JURNALMALUKU-Kondisi angkutan umum Hatu, Liliboi, Allang miris ditelantarkan karena tidak memiliki terminal untuk mengangkut penumpang jurusan tiga wilayah tersebut.
Hal ini ditanggapi, tokoh Pemuda Kecamatan Leihitu Barat, Kabupaten Maluku Tengah Selly Huwae, kepada Wartawan di Ambon, Sabtu (18/2/2023).
“Ini adalah masalah fatal yang seharusnya direspon Pemerintah Provinsi Maluku dalam hal ini Dinas Perhubungan, karena merupakan bagian dari tugas dan tanggung jawab mereka untuk bagaimana memberikan kenyamanan baik kepada para driver dan penumpang yang hendak pulang pergi nantinya,”terang Huwae.
Dirinya mengatakan, sampai hari ini angkutan umum jurusan Hatu, Liliboi, Allang tidak mendapatkan kepastian dan tidak punya terminal mereka hanya menggunakan badan jalan yang sedikit tempo ditemui disekitar wayame sambil menunggu penumpang.
“Terminal Ongkoliong itu bukanlah sebuah terminal apabila dilihat sesuai Peraturan Pemerintah yang mengatur tentang terminal karena harus memiliki standar dan tipe, antaranya tipe B, A, dan C. Ongkoliong itu tanah pemerintah Kota Ambon yang sampai hari ini tidak ada MoU untuk diserahkan penggunaannya kepada Provinsi, dan kalaupun ada MOU lokasi tersebut tidak layak disebut terminal,”paparnya.
Huwae juga menambahkan, hanya ada dua trayek di sistim transportasi yakni Linier dan Tramper.
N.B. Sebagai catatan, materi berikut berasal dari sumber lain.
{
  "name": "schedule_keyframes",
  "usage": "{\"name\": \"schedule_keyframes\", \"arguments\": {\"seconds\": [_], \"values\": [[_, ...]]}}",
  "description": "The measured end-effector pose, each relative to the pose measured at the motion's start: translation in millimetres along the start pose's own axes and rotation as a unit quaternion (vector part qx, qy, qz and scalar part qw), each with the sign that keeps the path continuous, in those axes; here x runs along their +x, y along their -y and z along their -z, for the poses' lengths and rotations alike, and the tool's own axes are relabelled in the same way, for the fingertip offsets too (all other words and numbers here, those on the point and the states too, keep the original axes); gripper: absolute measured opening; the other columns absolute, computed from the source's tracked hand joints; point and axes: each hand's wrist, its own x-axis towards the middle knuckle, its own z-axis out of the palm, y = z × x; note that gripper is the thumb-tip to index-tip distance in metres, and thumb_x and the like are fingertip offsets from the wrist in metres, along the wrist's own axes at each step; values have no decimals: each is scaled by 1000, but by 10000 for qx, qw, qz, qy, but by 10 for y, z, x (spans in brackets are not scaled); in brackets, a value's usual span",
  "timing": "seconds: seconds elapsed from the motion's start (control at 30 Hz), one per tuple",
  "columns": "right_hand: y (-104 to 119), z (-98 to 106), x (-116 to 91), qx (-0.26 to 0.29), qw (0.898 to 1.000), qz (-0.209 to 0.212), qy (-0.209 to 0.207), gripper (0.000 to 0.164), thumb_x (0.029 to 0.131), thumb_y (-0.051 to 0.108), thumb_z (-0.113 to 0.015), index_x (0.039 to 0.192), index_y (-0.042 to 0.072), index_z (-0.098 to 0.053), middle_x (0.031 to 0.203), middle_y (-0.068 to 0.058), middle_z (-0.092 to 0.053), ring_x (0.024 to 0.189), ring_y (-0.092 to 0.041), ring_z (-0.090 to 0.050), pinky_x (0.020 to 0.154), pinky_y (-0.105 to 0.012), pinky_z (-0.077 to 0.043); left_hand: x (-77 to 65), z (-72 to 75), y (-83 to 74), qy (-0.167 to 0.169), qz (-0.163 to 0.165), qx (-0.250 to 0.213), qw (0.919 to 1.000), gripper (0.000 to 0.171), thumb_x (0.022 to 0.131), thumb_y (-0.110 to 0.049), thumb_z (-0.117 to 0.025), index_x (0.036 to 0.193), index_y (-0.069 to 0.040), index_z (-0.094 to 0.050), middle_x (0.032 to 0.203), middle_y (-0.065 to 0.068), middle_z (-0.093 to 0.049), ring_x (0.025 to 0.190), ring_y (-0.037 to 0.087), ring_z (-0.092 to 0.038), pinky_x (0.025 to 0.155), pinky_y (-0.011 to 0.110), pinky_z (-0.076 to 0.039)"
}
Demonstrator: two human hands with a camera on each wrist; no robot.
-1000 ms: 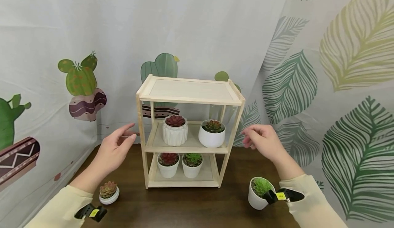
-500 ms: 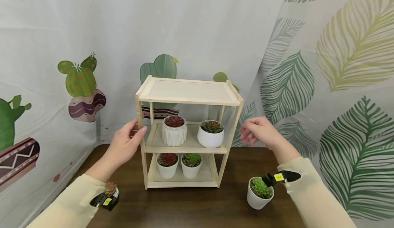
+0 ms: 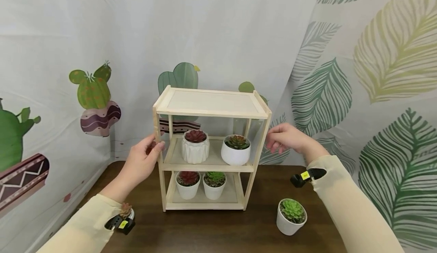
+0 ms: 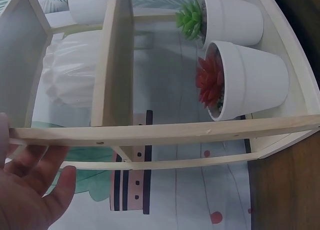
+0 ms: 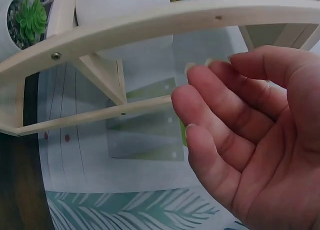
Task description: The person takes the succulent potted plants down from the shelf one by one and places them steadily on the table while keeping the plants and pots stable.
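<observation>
A light wooden three-tier shelf (image 3: 211, 103) stands on the table. At its left front post (image 4: 200, 132), my left hand (image 3: 141, 160) grips with the thumb in front and fingers behind. My right hand (image 3: 286, 139) hovers beside the right post (image 5: 150, 32), its fingers loosely bent and nothing in them. The middle tier bears a ribbed white pot (image 3: 195, 150) with a dark red succulent and a round white pot (image 3: 235, 156) with a green-red one. Below sit two small white pots, one with a red succulent (image 3: 189, 178), one with a green succulent (image 3: 215, 178).
A white pot with a bright green succulent (image 3: 291, 217) stands on the dark wooden table (image 3: 218, 230) at the right. Mostly hidden behind the left wrist strap is a small orange-brown succulent (image 3: 125, 209). A printed cloth (image 3: 218, 29) hangs behind the shelf.
My left hand has moved right and taken hold of the shelf's left post. The right hand has risen slightly and come closer to the right post.
</observation>
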Motion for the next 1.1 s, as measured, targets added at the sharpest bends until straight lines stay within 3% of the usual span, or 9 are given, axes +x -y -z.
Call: {"name": "schedule_keyframes", "arguments": {"seconds": [0.23, 0.47, 0.73, 0.93, 1.1], "values": [[-18, -26, 99, 15, 10000, -21, 83, 24, 97, 10, -58, 109, -6, -71, 83, -11, -75, 72, -18, -72, 61, -32, -60, 2, 4, -4, 20, 101, 33, 9999, 41, 109, -40, -50, 133, -9, -62, 98, 10, -75, 90, 23, -69, 75, 40, -57], [-73, -129, 266, 166, 9996, -210, 119, 33, 103, 14, -54, 128, -5, -66, 78, -12, -75, 71, -20, -73, 60, -32, -60, -5, 19, -6, 11, 141, 57, 9999, 41, 109, -41, -50, 134, -10, -62, 98, 9, -75, 89, 22, -68, 75, 37, -56], [-59, -211, 276, 89, 9997, -209, 117, 33, 100, 17, -61, 123, -7, -66, 77, -9, -74, 70, -23, -73, 60, -36, -60, -24, 7, -35, 65, 277, -39, 9996, 44, 108, -42, -50, 139, -12, -61, 98, 11, -74, 89, 21, -66, 76, 35, -55], [-12, -268, 339, -48, 9997, -182, 175, 38, 98, 24, -68, 126, -2, -67, 91, -19, -75, 72, -25, -73, 63, -38, -60, -24, 21, -18, 28, 326, -27, 9995, 45, 108, -41, -51, 140, -11, -61, 99, 12, -74, 88, 21, -65, 75, 32, -54], [-16, -291, 389, -101, 9991, -276, 312, 49, 98, 25, -69, 137, -3, -60, 104, -26, -76, 69, -21, -71, 61, -35, -58, -28, 3, -5, 37, 275, -23, 9996, 43, 108, -43, -51, 137, -12, -62, 98, 8, -74, 89, 20, -66, 75, 34, -55]]}}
Linier itu misalnya Angkot, AKDP, AKAP dan memiliki terminal itu sesuatu yang wajib, berbeda Tramper misalnya Grab, Taksi online tidak ada terminal juga tidak wajib.
“Kemudian semuanya diterbitkan izin trayek, SK tarif yang resmi di keluarkan oleh pemerintah tetapi mereka tidak punya terminal. Pertanyaannya siapa yang salah, kenapa pemerintah menerbitkan mereka punya izin trayek sementara tidak mampu menyediakan fasilitas terminal,”tanya Huwae dengan Kesal.
Jadi dalam kasus AKDP, kata Huwae, pemerintahlah yang melanggar aturan yang dibuatnya sendiri karena kewenangan pengurusan angkutan kota dalam provinsi adalah kewenangan provinsi.
“Pemerintah justru sengaja tidak menanggapi kondisi yang di alami para driver angkutan umum jurusan tiga wilayah ini, padahal pemerintah selalu memungut retribusi lewat kartu pengawasan, ijin trayek dan retribusi terminal,”tegasnya.
Huwae bilang, sekarang izin trayek sudah ada, armada sudah ada, SK tarif sudah ada lalu pemerintah dengan seenaknya membuat mereka terlantar tidak ada terminal?
“Jadi kalau pemerintah mengatakan tidak ada tempat pertanyaannya siapa yang salah dan siapa yang selama ini menikmati retribusi dari masyarakat lebih lucunya, dulu ketika mereka parkir di wayame itu dilarang, kemudian kembali ke tempat mereka pemerintah suruh kembali ke wayame dan beta anggap pemerintah gagal” jelas Huwae
Huwae juga dalam pernyataannya, sangat kesal dengan DPRD Provinsi Maluku dalam hal ini Komisi 3 yang lemah dalam fungsi pengawasannya.
Dirinya menandaskan, terlepas dari pada membuat perizinan trayek, pemerintah juga wajib memikirkan keberlangsungan hidup rakyatnya dalam hal ini ketersediaan penumpang untuk diangkut.(JM.ES).